Given the entries that follow, write out exactly the lines starting at the one containing "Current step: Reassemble" and ending at the one containing "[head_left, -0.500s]", both ends included, and only those.

━━━ Input records ━━━

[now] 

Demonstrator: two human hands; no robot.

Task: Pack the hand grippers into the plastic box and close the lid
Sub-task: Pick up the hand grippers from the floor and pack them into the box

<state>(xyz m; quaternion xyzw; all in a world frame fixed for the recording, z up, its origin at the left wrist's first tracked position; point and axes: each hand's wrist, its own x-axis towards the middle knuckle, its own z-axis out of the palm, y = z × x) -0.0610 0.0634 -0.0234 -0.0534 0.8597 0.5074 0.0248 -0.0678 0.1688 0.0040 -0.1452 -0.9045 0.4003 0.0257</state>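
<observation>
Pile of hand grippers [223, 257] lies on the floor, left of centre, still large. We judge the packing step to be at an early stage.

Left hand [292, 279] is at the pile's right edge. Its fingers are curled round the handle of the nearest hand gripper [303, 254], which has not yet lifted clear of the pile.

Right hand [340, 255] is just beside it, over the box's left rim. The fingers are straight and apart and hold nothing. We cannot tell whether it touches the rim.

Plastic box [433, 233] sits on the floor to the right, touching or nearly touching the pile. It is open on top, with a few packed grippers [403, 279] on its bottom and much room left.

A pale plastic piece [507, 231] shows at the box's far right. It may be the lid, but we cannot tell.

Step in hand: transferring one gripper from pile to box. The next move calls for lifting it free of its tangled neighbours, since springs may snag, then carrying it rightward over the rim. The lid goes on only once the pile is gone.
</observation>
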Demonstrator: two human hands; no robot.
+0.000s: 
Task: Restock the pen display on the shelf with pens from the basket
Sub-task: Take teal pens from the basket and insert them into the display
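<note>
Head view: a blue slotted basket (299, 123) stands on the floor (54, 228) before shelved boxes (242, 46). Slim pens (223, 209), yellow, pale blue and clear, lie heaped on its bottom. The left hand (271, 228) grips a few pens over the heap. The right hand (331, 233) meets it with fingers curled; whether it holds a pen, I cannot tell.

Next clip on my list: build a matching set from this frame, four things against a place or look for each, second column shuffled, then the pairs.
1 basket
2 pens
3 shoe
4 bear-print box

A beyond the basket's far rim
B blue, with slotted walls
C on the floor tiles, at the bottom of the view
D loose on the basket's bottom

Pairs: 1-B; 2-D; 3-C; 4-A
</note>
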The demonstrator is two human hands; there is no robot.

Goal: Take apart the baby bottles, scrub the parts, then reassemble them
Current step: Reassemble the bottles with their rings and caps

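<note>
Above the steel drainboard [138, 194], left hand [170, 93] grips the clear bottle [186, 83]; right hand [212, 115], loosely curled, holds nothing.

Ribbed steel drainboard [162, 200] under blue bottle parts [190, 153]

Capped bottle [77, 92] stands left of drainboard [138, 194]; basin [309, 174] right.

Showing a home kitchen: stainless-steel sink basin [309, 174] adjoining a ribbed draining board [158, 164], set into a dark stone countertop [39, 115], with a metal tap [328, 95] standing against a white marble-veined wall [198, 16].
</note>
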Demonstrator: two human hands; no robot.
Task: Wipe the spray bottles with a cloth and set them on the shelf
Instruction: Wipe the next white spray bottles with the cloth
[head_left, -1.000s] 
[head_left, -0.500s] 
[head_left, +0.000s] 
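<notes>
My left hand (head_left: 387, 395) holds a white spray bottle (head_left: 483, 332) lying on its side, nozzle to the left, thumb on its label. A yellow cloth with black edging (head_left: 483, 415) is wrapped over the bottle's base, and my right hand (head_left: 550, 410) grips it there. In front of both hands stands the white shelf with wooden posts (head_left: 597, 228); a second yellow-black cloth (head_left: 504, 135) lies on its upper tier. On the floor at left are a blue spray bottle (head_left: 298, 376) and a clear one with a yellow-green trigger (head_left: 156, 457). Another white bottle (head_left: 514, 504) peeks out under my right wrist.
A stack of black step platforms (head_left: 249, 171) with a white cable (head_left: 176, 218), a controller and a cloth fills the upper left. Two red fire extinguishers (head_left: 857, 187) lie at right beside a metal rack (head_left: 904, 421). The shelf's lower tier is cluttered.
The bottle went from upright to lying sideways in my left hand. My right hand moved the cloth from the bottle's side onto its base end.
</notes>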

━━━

Solved exercise:
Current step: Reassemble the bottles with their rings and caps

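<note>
Above the steel drainboard [138, 194], left hand [170, 93] grips the clear bottle [186, 83]; right hand [212, 115], loosely curled, holds nothing.

Ribbed steel drainboard [162, 200] under blue bottle parts [190, 153]

Capped bottle [77, 92] stands left of drainboard [138, 194]; basin [309, 174] right.

Showing a home kitchen: stainless-steel sink basin [309, 174] adjoining a ribbed draining board [158, 164], set into a dark stone countertop [39, 115], with a metal tap [328, 95] standing against a white marble-veined wall [198, 16].
</note>
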Demonstrator: two human hands; no robot.
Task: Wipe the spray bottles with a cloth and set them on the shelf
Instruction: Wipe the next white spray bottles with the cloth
[head_left, -1.000s] 
[head_left, -0.500s] 

What appears above is the complete answer.